Today is the Dutch king’s birthday. Usually, we flee the overcrowded city on Kingsday but this year that would not have been necessary. This year, no overwhelming party buzz, but peace and quiet. The king is staying in his palace, Kingsday is celebrated from home.

We experience it all remotely from Tiana. A constant flow of videos streams into our house: the king speeching from his home together with his family, the orchestra playing the national anthem, the princesses festively opening a digital flee market.

The online traffic is immense these days. And that’s a good thing. Seniors in nursery homes can see and talk to their children and grandchildren, schools can teach through online programmes, hairdressers give tutorials and museums give virtual tours. Everybody tries to continue his business as usual in a digital shape. Everybody tries to keep social contact one way or another.

Our calendars are filled with video meetings. I think they are a blessing. Nobody has to go outside, nobody has to travel. It’s difficult to chat freely and to speak one on one in the middle is impossible. And the meetings last significantly shorter. I expect that after this crisis the online ways of communicating will be used much more than before, even if they will never fully substitute live meetings.
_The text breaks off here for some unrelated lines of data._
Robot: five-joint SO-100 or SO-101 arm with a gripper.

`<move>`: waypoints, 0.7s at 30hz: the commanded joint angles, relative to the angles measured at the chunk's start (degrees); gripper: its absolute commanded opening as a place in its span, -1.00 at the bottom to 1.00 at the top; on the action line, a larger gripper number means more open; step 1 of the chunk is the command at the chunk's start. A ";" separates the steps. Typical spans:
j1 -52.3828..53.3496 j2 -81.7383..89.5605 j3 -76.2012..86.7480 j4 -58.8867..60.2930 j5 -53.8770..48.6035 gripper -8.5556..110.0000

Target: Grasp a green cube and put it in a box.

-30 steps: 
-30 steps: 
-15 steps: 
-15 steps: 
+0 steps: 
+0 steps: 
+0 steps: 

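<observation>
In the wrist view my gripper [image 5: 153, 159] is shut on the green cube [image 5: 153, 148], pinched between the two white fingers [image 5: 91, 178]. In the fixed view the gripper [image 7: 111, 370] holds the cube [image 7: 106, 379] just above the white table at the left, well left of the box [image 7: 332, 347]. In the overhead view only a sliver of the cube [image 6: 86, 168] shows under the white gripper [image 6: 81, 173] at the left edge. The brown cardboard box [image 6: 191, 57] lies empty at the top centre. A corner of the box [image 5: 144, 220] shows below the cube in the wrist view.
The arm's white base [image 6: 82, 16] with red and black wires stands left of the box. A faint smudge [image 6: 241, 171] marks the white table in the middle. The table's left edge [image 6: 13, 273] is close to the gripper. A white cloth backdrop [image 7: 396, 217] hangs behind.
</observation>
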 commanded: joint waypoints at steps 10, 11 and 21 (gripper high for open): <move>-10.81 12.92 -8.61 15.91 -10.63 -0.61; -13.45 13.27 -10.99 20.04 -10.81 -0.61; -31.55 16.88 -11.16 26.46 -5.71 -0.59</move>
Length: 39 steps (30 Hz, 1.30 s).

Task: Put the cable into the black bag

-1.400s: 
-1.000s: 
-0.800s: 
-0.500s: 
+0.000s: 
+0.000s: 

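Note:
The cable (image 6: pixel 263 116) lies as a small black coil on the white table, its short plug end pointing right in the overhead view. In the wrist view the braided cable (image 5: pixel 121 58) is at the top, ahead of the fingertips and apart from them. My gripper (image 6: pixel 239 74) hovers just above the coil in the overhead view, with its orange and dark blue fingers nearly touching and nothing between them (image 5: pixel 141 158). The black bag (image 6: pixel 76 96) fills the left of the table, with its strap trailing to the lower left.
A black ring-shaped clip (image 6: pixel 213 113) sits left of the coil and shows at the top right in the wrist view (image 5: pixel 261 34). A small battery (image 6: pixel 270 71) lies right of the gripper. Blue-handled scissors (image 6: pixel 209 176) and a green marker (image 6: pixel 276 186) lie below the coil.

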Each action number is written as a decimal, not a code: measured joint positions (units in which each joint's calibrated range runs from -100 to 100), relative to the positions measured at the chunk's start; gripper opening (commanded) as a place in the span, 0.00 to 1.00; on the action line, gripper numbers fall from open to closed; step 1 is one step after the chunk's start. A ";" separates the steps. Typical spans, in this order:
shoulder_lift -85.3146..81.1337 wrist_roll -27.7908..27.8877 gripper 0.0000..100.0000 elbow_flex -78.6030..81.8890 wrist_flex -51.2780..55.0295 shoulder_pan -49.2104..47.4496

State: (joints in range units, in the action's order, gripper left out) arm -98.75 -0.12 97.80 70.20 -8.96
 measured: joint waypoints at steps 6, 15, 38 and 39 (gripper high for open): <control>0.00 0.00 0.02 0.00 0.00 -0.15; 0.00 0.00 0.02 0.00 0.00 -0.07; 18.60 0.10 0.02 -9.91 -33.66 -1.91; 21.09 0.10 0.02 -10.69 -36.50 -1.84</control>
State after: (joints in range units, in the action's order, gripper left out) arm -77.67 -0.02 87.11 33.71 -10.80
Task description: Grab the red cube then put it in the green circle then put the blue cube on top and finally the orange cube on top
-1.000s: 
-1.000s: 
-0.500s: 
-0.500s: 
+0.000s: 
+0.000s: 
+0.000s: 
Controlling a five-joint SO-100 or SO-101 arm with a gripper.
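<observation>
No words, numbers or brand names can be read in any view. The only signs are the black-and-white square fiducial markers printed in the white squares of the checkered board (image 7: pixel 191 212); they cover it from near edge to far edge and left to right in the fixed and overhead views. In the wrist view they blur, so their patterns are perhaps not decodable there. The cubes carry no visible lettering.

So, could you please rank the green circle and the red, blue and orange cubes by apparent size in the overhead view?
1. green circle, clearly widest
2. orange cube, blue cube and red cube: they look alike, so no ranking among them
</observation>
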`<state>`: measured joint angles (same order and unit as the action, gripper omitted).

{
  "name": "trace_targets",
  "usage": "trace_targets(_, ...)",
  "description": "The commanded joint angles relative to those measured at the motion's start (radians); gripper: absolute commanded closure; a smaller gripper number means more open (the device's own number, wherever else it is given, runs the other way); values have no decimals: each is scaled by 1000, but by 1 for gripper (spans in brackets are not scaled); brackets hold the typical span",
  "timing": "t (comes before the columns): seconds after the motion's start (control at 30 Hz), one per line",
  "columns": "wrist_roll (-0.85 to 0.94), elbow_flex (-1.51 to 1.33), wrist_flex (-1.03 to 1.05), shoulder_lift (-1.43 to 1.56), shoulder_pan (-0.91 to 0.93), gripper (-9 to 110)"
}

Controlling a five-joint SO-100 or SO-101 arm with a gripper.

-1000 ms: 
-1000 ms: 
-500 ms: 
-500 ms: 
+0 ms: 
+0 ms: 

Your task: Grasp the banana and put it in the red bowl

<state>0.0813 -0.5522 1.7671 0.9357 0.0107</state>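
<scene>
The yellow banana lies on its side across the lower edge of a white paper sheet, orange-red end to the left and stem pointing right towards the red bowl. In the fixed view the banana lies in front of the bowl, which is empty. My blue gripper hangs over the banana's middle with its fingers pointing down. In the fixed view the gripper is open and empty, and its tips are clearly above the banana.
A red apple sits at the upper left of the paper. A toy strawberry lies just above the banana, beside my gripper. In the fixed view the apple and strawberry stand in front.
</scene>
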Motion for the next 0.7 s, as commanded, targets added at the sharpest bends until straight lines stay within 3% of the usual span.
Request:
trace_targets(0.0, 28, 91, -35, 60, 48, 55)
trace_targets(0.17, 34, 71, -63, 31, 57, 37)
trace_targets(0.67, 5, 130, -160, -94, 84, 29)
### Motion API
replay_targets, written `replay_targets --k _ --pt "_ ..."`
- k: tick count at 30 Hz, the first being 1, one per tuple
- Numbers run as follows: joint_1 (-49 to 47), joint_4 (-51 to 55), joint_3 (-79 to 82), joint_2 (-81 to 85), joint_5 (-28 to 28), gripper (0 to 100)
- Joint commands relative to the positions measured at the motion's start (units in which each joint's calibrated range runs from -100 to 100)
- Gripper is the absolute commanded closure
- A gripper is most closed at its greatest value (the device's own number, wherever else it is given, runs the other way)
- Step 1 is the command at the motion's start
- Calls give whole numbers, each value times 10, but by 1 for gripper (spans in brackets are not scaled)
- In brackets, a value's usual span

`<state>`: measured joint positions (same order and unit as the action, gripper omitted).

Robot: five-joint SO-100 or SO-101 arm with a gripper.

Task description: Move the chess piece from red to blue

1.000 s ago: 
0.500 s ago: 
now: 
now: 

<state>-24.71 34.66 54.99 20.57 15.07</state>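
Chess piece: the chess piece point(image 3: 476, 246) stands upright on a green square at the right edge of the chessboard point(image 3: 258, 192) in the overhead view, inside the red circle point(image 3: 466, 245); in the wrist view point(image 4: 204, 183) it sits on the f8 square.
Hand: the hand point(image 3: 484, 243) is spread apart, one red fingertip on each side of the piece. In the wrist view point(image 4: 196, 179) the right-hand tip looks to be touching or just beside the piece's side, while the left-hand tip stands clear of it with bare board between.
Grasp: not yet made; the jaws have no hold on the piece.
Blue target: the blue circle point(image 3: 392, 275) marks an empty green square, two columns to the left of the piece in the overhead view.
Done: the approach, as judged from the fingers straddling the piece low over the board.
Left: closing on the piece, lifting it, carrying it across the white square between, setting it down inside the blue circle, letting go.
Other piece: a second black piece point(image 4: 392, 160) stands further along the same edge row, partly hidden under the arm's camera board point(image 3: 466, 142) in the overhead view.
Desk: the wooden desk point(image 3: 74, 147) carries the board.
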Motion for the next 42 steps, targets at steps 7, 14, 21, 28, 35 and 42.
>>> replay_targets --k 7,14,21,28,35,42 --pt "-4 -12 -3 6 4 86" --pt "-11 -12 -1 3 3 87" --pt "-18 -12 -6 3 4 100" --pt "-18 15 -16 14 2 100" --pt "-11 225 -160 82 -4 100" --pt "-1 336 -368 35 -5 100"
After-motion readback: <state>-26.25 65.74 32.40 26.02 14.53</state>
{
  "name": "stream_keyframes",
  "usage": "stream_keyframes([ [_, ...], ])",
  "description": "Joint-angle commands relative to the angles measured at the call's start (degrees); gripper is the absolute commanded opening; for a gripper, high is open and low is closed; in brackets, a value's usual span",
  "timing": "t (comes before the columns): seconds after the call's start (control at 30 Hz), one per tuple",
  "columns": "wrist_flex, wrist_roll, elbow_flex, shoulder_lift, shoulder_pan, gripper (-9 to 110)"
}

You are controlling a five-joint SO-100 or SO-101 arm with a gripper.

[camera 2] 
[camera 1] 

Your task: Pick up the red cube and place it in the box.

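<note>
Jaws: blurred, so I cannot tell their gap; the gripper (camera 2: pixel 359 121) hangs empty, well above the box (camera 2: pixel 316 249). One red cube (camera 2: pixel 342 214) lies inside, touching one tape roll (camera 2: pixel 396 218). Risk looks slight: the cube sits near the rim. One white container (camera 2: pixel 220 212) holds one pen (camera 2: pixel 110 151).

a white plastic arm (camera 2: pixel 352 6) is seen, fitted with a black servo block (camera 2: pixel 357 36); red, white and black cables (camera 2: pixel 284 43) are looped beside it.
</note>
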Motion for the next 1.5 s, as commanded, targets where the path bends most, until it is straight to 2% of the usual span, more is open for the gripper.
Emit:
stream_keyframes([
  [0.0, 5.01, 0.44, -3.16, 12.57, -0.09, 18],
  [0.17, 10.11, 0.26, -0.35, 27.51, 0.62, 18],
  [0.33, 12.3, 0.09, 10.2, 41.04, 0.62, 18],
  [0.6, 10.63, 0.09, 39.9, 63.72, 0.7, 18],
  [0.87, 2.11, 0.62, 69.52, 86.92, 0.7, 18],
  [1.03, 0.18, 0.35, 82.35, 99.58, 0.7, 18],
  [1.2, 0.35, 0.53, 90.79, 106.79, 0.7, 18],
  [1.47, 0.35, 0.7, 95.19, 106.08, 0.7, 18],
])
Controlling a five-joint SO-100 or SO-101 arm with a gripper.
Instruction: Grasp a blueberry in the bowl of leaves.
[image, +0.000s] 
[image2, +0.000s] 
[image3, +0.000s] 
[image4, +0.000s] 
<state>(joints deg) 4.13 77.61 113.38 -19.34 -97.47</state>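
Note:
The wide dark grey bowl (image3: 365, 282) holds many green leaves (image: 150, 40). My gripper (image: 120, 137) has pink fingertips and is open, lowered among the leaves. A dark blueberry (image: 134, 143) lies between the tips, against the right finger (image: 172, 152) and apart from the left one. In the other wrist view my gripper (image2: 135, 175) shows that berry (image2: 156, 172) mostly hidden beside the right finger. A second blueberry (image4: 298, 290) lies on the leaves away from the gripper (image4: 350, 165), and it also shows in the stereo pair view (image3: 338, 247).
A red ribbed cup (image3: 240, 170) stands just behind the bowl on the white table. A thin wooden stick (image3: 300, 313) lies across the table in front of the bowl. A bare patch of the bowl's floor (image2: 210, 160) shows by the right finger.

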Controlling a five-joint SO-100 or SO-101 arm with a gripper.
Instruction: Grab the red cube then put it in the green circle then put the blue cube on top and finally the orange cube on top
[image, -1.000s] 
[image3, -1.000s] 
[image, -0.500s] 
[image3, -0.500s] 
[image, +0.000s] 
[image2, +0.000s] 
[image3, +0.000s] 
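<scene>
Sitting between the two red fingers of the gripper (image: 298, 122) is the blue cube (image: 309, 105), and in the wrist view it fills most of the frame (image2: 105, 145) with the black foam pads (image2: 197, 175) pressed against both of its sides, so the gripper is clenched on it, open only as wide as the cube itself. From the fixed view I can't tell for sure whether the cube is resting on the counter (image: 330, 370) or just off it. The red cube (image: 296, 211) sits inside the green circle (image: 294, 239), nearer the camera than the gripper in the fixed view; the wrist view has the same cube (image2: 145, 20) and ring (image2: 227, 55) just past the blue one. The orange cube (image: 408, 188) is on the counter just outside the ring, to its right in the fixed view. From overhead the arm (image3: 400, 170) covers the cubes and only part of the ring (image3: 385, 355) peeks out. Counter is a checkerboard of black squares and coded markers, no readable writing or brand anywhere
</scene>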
Almost all our social interaction occurs through video calls now. Today started with a fun chat with our friends and a virtual Kingsday breakfast with the team of Droog. Everybody was at home after taking their breakfast to go from Droog. We also regularly have virtual drinks and recently we even had a full virtual dinner with friends. We all cooked the same recipe and when we were all dining together at our tables with our laptops, I slowly started to forget we were not actually together. The occasionally faltering connection did not abate this feeling and time flew by; to our astonishment we had been dining for over three hours.

In 1991, when I was editor in chief of the magazine Industrieel Ontwerpen, I organised a seminar in De Unie in Rotterdam together with Ed van Hinte, Jack Gerrissen and De Rotterdamse Kuntstichting. The title was “Worlds Apart Together”. Digital guru’s showed us the online future that night. On an enormous screen, they demonstrated how people from different parts of the world where dining together virtually. Did I really have to wait for a pandemic to experience this myself?